Type out the complete listing below word for word, without its pictures.

_ _ _ _ _

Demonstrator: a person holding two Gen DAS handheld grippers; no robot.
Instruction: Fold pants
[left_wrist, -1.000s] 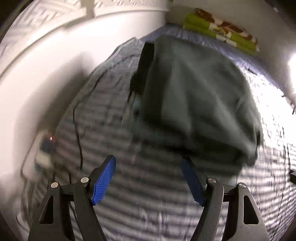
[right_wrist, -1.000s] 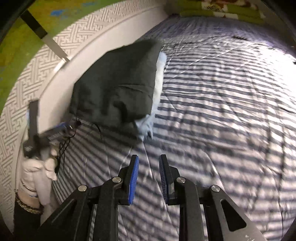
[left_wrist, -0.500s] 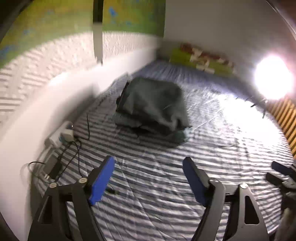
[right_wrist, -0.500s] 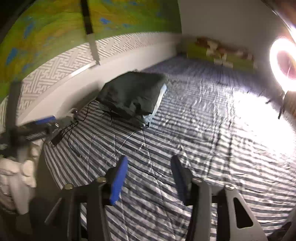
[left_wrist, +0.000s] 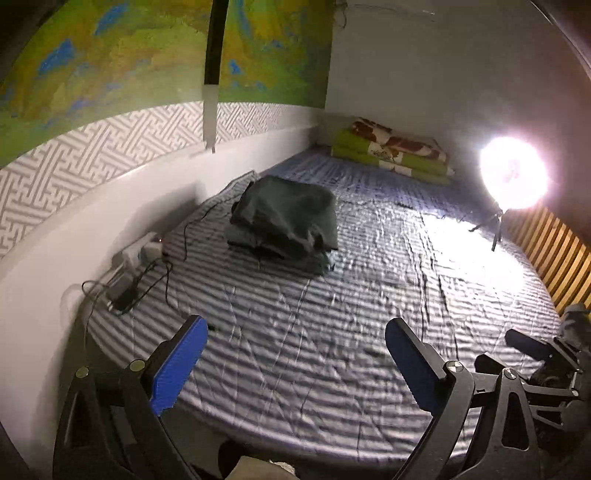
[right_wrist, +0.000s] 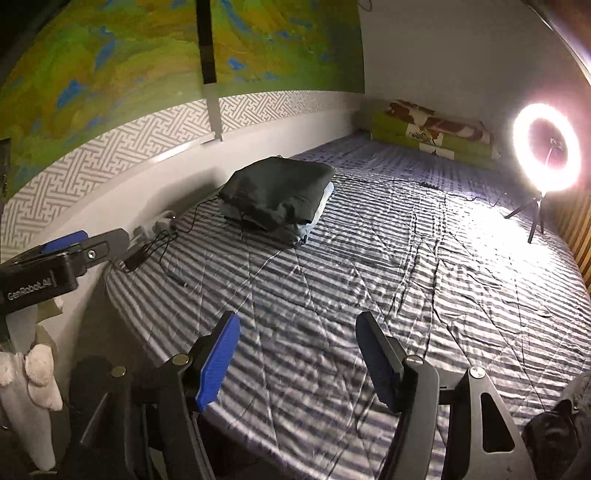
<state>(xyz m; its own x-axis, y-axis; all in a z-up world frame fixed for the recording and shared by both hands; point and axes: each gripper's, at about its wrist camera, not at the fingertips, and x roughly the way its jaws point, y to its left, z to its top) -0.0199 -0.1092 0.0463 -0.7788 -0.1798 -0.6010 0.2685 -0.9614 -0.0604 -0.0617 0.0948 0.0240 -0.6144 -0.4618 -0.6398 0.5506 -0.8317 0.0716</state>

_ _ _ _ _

> _Solved exercise_:
Demonstrator: a person holding two Gen DAS handheld grippers; no robot.
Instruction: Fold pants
[left_wrist, -1.000s] 
[right_wrist, -1.000s] 
[left_wrist, -0.500s] 
[right_wrist, -0.500s] 
[left_wrist, +0.000s] 
[right_wrist, +0.000s] 
<state>(xyz m; its own x-axis, y-axis; all in a z-up world frame fixed for the recording and shared by both hands; point and axes: each gripper's, at about its wrist camera, not at the fingertips, and x roughly the way its jaws point, y to its left, z to its top) -0.0199 -0.1092 0.0463 -0.7788 -0.1798 -0.6010 0.2685 -0.9614 -0.0604 -0.0617 0.0948 0.0240 -0.6144 -0.4618 -0.6398 0.5506 -0.8317 0.0716</state>

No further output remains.